Carbon, carbon everywhere, but not a drop to drink

5 May

The world is rapidly entering a climate change frenzy.  We have overwhelming evidence of the changes occurring to baseline planetary conditions due to greenhouse gas emissions unquestionably arising from human activity.  All focus is turning to mitigation.  How can we reduce our climate change impact while maintaining the rates of economic growth that the industrialised world has grown so accustomed to, and which emerging economies aspire to replicate?  In answer to this fundamental question of sustainability, emissions reduction targets and carbon footprint figures are bandied about willy nilly by business leaders and policymakers alike, whilst carbon labelling of everyday High Street products brings the carbon conscience to mainstream consumerism.

But the science shows that climate change is here to stay.  Mitigation efforts may help us to limit further consequences over and above those that we’ve already set in motion, but an equal focus must be placed on adaptation to the already inevitable impacts that the Earth and its population will face in the coming years.  And when adaptation enters the equation, water presents us with a challenge of equal – if not greater – proportions as carbon.

The materiality of water to human life has long been accepted.  Historically, water availability dictated patterns of human settlement and colonisation.  Today, we are dependent on the water resource for the continuity and quality of our food supplies; for our personal health and wellbeing; for the materials with which we construct our environments; for the fuels that power our lives; and for the landscapes that we nurture and enjoy.  Yet water security is under increasing pressure from many directions.  Exponential growth in world population, rapid migration from rural to urban areas, the impacts of dietary change, increasing pollution of water resources, and over-abstraction of groundwater, each present threats to the availability of this most important of resources.  And that’s in addition to climate change.

The Fourth Assessment Report from the International Panel on Climate Change (IPCC, 2007) indicated that, by the middle of the 21st century, annual average river runoff and water availability may decrease by between 10-30 per cent in some dry regions at mid-latitudes and in the dry tropics.  Drought is anticipated to increase in spatial extent and deepen in severity in some of the most vulnerable regions of the world.  Water supplies stored in glaciers and snow cover are projected to decline, causing reduced water availability in regions supplied by meltwater from mountain ranges.  More than one sixth of the global population currently depends on this source.

Water scarcity has long been an issue linked with low income countries, where water infrastructure is poor and where access to safe drinking water is uncertain for many.  However, some of the most recent manifestations of drought have been seen overwhelmingly in more developed corners of the world, including eastern areas of Australia and the south-west of the USA.  In industrialised countries, burgeoning demands for water cannot be met sustainably for the future.  Even the temperate climates of northern Europe are likely to realise the risks of water scarcity with greater immediacy than currently recognised.  There is a pressing need to reduce consumption.

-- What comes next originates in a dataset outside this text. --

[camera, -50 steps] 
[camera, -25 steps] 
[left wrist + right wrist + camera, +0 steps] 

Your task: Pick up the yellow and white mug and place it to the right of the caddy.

In an attempt to measure the links between water availability and the commodities which support our quality of life, the concept of the “water footprint” has been conceived.  The water footprint, similar to the carbon footprint, is calculated as the volume of freshwater used through each step in the production process.  Water use is measured in terms of water volumes consumed (including evaporation) or polluted in all material extraction, processing and manufacture, and the locations in which consumption or pollution occurs.  This latter aspect is highly relevant due to local variations in the impacts of water use, which depend on social, economic and environmental conditions.

The Water Footprint Network has used this process to estimate the implications of common commodities for water resources.  A single cotton t-shirt, for instance, is likely to have a global average water footprint of 2,700 litres; a kilogram of apples, 700 litres; and a kilogram of chocolate an incredible 24,000 litres.  It is estimated that around 85 per cent of humanity’s current water footprint is related to the consumption of agricultural products; 10 per cent to industrial products; and only 5 per cent to domestic water consumption.  This suggests that the most effective means to reduce consumption of valuable water resources will be to tackle production and consumption of food, drink and raw materials.  This dramatically opposes the policy emphasis in many industrialised countries to reduce daily consumption of household utilities.

But to stimulate momentum in the right strategic direction will need our leaders to wake up to the more extensive implications of climate change than simply carbon emissions.  Water should be a pressing issue of national and international concern.  Since the water cycle is global, the long-term availability of the resource transcends national boundaries and will require a joined-up commitment to manage.  Steps are already being taken by a few leading businesses for whom water represents an essential input (see, for example, Coca Cola‘s approach to water stewardship), but national and international governance appears yet to take any serious action beyond isolated projects.  Arguably, water security presents a more immediate threat to humanity than carbon.  It’s time this basic resource was given the attention it deserves.